Acórdão nº 0857/12.2BELRS 01173/16 de Supremo Tribunal Administrativo (Portugal), 06 de Novembro de 2019

Magistrado ResponsávelPAULO ANTUNES
Data da Resolução06 de Novembro de 2019
EmissorSupremo Tribunal Administrativo (Portugal)

* 1. A…….., SGPS, S.A., inconformada com a sentença proferida no Tribunal Tributário de Lisboa que julgou improcedente a oposição que apresentou, vem interpor recurso para o Supremo Tribunal Administrativo (STA), com as conclusões que a seguir se transcrevem: A. A responsabilização da Recorrente pela dívida da Executada Principal foi efetuada, pelo órgão de execução fiscal, ao abrigo daquele n.º 2 do artigo 147.º do CSC, tendo a Recorrente sido chamada a responder de forma solidária e ilimitada conforme decorre da letra desta norma.

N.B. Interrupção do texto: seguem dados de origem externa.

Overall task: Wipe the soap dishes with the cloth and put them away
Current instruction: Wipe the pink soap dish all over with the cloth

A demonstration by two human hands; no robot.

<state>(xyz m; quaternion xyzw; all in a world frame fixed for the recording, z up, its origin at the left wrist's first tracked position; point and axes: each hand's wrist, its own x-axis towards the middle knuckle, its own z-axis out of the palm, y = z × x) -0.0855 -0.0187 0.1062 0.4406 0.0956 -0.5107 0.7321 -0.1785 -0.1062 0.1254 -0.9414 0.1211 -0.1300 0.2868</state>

  1. A ora Recorrente considera que este facto crucial já decorre da matéria de facto selecionada pelo Tribunal a quo mas caso se considere que tal não sucede, então o presente recurso incide também sobre a matéria de facto, pois suprir essa (eventual) omissão é crucial para o bom julgamento da causa.

  2. Mal andou o Tribunal a quo ao considerar improcedente a presente oposição.

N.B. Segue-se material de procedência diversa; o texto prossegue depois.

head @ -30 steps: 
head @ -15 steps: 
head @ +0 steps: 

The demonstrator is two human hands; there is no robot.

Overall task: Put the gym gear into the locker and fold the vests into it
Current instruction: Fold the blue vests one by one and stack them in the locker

  3. A Recorrida aplicou o disposto no n.º 2 do artigo 147.º do CSC por forma a responsabilizar solidária e ilimitadamente a Recorrente, enquanto sócia da Executada Principal, por dívida tributária desta.

  4. Esta norma do CSC, interpretada como estabelecendo uma responsabilidade tributária solidária e ilimitada dos antigos sócios de sociedades liquidadas e dissolvidas, é organicamente inconstitucional, por violação do princípio da legalidade tributária nas duplas vertentes de reserva de lei parlamentar e de tipicidade, ínsito nos artigos 103º, n.º 2 e 165.º, n.º 1, alínea i), da CRP.

  5. Isto porque uma norma que estabelece a responsabilidade solidária e ilimitada de alguém por uma dívida tributária de terceiro e não só uma norma de incidência de imposto mas também uma norma que versa sobre as garantias dos contribuintes.

  6. O artigo 147.º, n.º 2, não foi criado por Lei da Assembleia da República ou por Decreto-Lei autorizado.

  7. Mais se constata — fazendo-se o confronto entre o quadro legal anterior ao Decreto-Lei n.º 262/86, de 2 de setembro, que aprovou o CSC, e o previsto naquele artigo 147.º, n.º 2 — que nada se estabelecia antes da entrada em vigor daquele Decreto-Lei (nem específica, nem genericamente) quanto às condições em que se verificaria a responsabilidade dos sócios para com as dívidas tributárias de sociedades participadas e entretanto liquidadas e dissolvidas.

    I. O que leva a concluir pela “novidade” ou, se se preferir, pela inovação da previsão normativa constante do artigo 147º, n.º 2, do CSC, face ao ordenamento jurídico então em vigor.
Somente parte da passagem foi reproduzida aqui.